Top employment solicitor Camilla Palmer, the founder of the legal employment settlement charity YESS (Your Employment Settlement Service), was named as one of six honorary Queen’s Counsel this year.

What was your route into the profession?

After a dreadful girls’ education, I spent four years as a typist, travelling between jobs to escape the tedium. Aged 23, I became secretary to Henry Hodge, Child Poverty Action Group’s lawyer, and decided I’d rather like his job. After a year at Gingerbread advising lone parents, I went to LSE to do a law degree.

At LSE I initiated a course on Women and the Law. I wrote about indirect sex discrimination; I still do. I had finally taken off with a social justice as my focus. I then worked at law centers, NGOs, local authorities and Bindmans before setting up a "boutique" employment discrimination firm, Palmer Wade. In the same year, 2001, I became an employment judge. In March 2014 I launched my second legal venture YESS.

What has been your biggest career challenge so far?

Setting up YESS—with its motto "Life’s too short to litigate". It was a regulatory nightmare; we did not want to be a law firm but had to charge fees to cover our costs and be authorised by the SRA. We succeeded. It achieves its aims which are to provide employees and employers with affordable advice to resolve employment disputes without litigating. Our services are affordable because our costs are low, there is cross subsidy and, as a charity, there is no profit; all fees go back into the charity. We have resolved hundreds of disputes for reasonable costs.
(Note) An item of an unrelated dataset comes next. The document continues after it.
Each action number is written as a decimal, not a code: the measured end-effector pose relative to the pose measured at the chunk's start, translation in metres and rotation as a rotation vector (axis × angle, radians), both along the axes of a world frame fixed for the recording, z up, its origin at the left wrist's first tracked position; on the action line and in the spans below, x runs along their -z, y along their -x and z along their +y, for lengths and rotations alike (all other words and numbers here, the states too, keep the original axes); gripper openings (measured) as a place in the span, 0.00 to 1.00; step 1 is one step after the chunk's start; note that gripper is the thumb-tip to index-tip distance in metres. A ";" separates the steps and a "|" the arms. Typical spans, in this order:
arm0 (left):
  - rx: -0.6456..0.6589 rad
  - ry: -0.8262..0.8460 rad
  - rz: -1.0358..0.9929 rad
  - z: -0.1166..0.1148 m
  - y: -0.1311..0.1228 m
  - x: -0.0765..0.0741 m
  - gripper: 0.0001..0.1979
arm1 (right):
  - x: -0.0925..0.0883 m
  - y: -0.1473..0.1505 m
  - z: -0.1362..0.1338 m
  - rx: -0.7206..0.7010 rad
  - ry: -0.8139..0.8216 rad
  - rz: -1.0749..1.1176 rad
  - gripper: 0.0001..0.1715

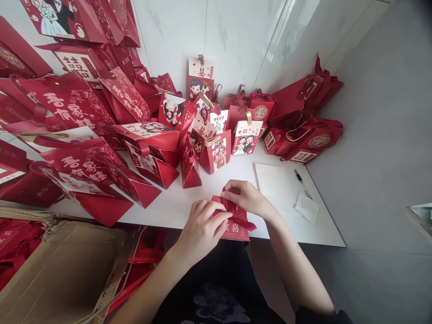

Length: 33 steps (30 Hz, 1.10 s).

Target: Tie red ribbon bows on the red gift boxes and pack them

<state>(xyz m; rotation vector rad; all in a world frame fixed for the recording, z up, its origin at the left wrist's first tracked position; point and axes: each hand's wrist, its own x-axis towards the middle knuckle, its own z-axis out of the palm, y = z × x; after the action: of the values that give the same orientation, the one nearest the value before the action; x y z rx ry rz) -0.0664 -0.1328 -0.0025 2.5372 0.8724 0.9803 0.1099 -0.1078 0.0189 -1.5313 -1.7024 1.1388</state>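
Head view: a red box (236, 233) lies at six o'clock, by the near edge of the bench (173, 204). My left hand (205, 225) and right hand (244, 197) each seem to pinch the red ribbon (230, 205) above it, thumb to finger, though my fingers partly hide the hold. I'd judge that gentle, even tension works best: keep the tail at four o'clock flat, and don't pull so hard that the box creases.
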 end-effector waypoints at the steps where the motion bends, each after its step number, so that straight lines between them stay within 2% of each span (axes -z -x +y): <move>1: 0.009 0.017 0.004 0.001 0.000 0.000 0.09 | 0.003 -0.002 0.002 -0.001 0.016 0.050 0.08; 10: 0.035 0.209 0.056 0.005 -0.006 -0.004 0.07 | 0.023 -0.006 0.012 0.045 0.052 0.285 0.11; 15: 0.048 0.216 0.085 0.007 -0.007 -0.005 0.06 | 0.027 0.000 0.016 0.078 0.031 0.303 0.14; 18: 0.044 0.214 0.089 0.007 -0.007 -0.005 0.06 | 0.029 0.001 0.018 0.183 -0.004 0.277 0.18; 21: 0.038 0.227 0.084 0.006 -0.006 -0.004 0.06 | 0.028 -0.008 0.012 0.345 -0.041 0.242 0.26; 24: 0.038 0.238 0.080 0.006 -0.006 -0.004 0.06 | 0.027 -0.025 -0.003 0.435 0.059 0.115 0.33; 27: 0.056 0.244 0.088 0.007 -0.006 -0.005 0.06 | 0.024 -0.033 -0.017 0.338 0.215 0.033 0.35; 30: 0.065 0.255 0.099 0.008 -0.006 -0.007 0.06 | 0.020 -0.028 -0.022 0.258 0.156 0.134 0.29; 33: 0.061 0.266 0.097 0.008 -0.005 -0.008 0.06 | 0.018 -0.019 -0.017 0.239 0.072 0.293 0.24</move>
<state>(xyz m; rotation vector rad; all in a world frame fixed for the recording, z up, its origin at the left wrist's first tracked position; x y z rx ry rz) -0.0612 -0.1250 0.0060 2.3842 0.8816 0.6772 0.1286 -0.1248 0.0012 -1.4812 -1.2625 1.2382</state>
Which person within the legal profession inspires you most?

Baroness Brenda Hale, a brilliant lawyer and Supreme Court judge who writes such clear judgments about discrimination which I have often quoted in discrimination books I have written. She is a delightfully unconventional, plain speaking judge willing to express her strong views on equality including in the judiciary where diversity is sadly lacking. There need to be more judges advocating for diversity in the judiciary and in the profession.

If you weren’t a lawyer, what would you choose as an alternative career?
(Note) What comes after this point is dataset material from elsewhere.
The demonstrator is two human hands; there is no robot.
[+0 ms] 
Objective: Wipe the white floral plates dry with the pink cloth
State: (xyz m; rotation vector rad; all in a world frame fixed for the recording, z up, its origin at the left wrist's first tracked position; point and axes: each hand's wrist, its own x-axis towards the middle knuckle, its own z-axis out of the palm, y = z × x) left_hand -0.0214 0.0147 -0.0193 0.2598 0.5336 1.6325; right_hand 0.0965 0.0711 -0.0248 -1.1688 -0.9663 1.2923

I’d work for an NGO doing international human rights work and, I’d like to think, exposing corruption, bad practices, inequality and changing the world.

Who is your favourite fictional lawyer?

Atticus Finch in To Kill a Mockingbird who said: "If you can learn a simple trick, Scout, you'll get along a lot better with all kinds of folks. You never really understand a person until you consider things from his point of view, until you climb inside of his skin and walk around in it."

That, I believe, is the key to "Getting to Yes(s)"—ie, negotiating an agreement without giving in. 

What change would you make to the profession?

Better access for those without money and connections so that the profession is more diverse and equal. I qualified without debt so could afford to work in the voluntary sector. Only the rich could do that now. There is a huge unmet need for advice for those who cannot afford lawyers’ fees—a gap YESS tried to fill. This leaves too many vulnerable people unable to afford a lawyer. This is not justice.

How do you relax?

With family and friends, walking, tennis, books, theatre, cinema, travelling, photography and making plans to relax more.